_WORK REQUIRED_
Present the data once more in exactly its original form.

_DATA SEGMENT_
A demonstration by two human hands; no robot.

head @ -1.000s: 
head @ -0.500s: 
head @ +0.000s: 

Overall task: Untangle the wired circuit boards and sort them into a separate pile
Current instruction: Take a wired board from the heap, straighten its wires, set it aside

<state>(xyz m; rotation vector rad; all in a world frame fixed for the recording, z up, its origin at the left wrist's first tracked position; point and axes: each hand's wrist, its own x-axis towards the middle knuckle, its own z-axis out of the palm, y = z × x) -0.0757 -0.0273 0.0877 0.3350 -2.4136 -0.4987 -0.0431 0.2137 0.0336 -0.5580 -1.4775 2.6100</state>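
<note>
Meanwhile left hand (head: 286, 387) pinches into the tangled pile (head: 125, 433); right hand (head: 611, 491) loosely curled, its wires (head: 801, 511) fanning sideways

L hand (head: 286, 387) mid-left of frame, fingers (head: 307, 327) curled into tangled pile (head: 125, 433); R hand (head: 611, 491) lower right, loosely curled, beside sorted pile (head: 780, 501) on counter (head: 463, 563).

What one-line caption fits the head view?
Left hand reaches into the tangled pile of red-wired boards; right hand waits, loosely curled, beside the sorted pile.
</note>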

_COMPLETED EXERCISE_
A demonstration by two human hands; no robot.

head @ -1.000s: 
head @ -0.500s: 
head @ +0.000s: 

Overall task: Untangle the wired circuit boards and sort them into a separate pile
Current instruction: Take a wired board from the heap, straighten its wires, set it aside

<state>(xyz m; rotation vector rad; all in a world frame fixed for the recording, z up, its origin at the left wrist's first tracked position; point and axes: each hand's wrist, its own x-axis towards the middle knuckle, its own z-axis out of the palm, y = z × x) -0.0757 -0.0273 0.0877 0.3350 -2.4136 -0.4987 -0.0431 0.2137 0.0336 -0.5580 -1.4775 2.6100</state>
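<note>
Meanwhile left hand (head: 286, 387) pinches into the tangled pile (head: 125, 433); right hand (head: 611, 491) loosely curled, its wires (head: 801, 511) fanning sideways

L hand (head: 286, 387) mid-left of frame, fingers (head: 307, 327) curled into tangled pile (head: 125, 433); R hand (head: 611, 491) lower right, loosely curled, beside sorted pile (head: 780, 501) on counter (head: 463, 563).

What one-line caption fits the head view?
Left hand reaches into the tangled pile of red-wired boards; right hand waits, loosely curled, beside the sorted pile.
</note>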

The exercise has no further content.